INSTRUCTIONS TO FOLLOW
For the entries below, the expected answer is the line with "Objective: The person", the line with "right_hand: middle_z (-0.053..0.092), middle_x", and every line between them, exactly as written, and nothing more.

Saved entries
= = = = =

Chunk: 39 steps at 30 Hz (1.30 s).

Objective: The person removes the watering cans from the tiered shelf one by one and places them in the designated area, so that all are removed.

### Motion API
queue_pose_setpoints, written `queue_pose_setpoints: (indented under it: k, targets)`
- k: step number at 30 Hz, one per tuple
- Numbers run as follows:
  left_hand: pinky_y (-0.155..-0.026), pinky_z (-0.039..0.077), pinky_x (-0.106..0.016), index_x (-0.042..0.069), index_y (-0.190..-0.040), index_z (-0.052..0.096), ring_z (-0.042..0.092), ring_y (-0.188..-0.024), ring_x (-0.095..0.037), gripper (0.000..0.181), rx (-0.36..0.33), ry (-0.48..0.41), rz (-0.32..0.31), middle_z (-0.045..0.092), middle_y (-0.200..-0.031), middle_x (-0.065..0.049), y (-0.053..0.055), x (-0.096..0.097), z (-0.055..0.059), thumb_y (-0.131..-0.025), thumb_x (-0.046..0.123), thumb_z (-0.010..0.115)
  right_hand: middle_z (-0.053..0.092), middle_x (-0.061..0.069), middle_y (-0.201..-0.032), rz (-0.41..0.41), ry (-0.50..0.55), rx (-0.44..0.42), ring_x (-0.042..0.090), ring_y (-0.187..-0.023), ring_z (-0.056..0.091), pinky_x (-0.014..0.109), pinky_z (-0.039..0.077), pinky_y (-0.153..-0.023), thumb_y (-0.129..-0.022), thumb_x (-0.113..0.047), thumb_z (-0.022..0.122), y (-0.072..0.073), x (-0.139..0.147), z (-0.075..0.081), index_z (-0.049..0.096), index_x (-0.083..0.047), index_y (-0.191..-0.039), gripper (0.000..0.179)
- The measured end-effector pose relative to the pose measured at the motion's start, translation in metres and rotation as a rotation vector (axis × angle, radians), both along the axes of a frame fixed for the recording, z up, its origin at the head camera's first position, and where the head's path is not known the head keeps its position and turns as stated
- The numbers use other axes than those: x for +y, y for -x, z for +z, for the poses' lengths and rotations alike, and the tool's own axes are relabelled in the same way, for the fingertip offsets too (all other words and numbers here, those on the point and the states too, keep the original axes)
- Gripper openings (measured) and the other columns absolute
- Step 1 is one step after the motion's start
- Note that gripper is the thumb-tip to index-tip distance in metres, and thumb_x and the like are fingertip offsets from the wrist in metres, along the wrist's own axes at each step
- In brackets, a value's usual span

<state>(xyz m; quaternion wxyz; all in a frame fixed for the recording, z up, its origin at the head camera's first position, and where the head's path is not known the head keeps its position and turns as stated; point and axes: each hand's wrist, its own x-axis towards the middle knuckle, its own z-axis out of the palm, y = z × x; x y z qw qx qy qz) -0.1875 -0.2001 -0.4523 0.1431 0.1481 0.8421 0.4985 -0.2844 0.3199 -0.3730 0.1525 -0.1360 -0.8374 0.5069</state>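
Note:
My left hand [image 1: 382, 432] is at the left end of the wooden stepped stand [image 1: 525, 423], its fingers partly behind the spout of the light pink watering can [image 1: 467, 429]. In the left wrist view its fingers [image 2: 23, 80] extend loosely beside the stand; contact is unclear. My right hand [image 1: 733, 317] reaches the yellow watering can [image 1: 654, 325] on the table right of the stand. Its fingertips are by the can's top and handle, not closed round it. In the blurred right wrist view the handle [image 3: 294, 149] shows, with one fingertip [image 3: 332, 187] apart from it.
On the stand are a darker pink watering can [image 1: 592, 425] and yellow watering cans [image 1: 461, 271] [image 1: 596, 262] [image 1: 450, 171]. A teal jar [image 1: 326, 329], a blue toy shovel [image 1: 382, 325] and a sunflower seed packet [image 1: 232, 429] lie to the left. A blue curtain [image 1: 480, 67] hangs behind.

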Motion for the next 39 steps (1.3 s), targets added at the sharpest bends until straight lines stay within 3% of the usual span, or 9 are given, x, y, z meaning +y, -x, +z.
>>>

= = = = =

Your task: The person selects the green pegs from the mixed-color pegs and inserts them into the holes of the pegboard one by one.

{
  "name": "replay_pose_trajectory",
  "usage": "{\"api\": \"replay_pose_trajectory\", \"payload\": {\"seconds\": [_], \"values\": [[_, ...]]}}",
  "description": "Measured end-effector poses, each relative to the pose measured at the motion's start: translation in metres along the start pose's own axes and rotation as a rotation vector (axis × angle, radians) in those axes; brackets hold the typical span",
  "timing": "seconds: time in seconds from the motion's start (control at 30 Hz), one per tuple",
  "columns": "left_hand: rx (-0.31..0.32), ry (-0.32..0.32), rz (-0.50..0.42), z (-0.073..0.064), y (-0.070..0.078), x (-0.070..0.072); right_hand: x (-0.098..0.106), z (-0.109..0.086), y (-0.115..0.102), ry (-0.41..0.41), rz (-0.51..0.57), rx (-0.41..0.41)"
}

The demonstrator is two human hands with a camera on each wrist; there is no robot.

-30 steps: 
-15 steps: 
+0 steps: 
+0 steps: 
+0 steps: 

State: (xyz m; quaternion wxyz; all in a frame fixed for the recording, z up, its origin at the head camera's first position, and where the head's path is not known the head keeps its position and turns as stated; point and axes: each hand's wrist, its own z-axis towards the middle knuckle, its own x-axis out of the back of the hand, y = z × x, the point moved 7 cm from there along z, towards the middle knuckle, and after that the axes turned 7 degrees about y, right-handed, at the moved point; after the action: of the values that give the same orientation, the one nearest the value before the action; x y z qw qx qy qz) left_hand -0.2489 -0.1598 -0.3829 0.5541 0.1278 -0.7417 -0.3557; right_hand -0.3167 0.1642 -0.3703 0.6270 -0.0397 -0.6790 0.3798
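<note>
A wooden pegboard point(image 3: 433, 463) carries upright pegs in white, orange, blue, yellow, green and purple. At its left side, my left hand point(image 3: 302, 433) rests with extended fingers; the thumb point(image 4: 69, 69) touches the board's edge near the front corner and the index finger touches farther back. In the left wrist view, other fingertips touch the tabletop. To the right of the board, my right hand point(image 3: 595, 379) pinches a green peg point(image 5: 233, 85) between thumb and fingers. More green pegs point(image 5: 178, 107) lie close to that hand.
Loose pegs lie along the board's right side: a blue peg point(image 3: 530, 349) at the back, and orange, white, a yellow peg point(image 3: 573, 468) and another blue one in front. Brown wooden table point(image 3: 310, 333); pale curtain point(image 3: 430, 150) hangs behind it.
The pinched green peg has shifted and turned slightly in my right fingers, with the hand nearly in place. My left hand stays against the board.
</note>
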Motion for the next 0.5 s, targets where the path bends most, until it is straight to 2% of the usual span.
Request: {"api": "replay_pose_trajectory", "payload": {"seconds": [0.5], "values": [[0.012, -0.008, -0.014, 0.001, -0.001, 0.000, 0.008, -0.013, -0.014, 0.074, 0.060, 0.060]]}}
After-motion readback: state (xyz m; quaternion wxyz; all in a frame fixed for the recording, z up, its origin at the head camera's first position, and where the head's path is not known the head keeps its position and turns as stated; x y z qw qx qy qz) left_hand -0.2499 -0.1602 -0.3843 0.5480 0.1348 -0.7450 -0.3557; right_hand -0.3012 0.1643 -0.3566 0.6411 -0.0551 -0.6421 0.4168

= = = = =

TASK ANSWER
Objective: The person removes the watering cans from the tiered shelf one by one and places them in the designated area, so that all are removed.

### Motion API
queue_pose_setpoints, written `queue_pose_setpoints: (indented under it: k, targets)`
- k: step number at 30 Hz, one per tuple
- Numbers run as follows:
  left_hand: pinky_y (-0.155..-0.026), pinky_z (-0.039..0.077), pinky_x (-0.106..0.016), index_x (-0.042..0.069), index_y (-0.190..-0.040), index_z (-0.052..0.096), ring_z (-0.042..0.092), ring_y (-0.188..-0.024), ring_x (-0.095..0.037), gripper (0.000..0.181), rx (-0.36..0.33), ry (-0.48..0.41), rz (-0.32..0.31), middle_z (-0.045..0.092), middle_y (-0.200..-0.031), middle_x (-0.065..0.049), y (-0.053..0.055), x (-0.096..0.097), z (-0.055..0.059), thumb_y (-0.131..-0.025), thumb_x (-0.046..0.123), thumb_z (-0.010..0.115)
  right_hand: middle_z (-0.053..0.092), middle_x (-0.061..0.069), middle_y (-0.201..-0.032), rz (-0.41..0.41), ry (-0.50..0.55), rx (-0.44..0.42), ring_x (-0.042..0.090), ring_y (-0.187..-0.023), ring_z (-0.056..0.091), pinky_x (-0.014..0.109), pinky_z (-0.039..0.077), pinky_y (-0.153..-0.023), thumb_y (-0.129..-0.022), thumb_x (-0.113..0.047), thumb_z (-0.022..0.122), y (-0.072..0.073), x (-0.139..0.147), z (-0.075..0.081), index_z (-0.049..0.096), index_x (-0.083..0.047), index_y (-0.191..-0.039), gripper (0.000..0.179)

This exercise requires no further response.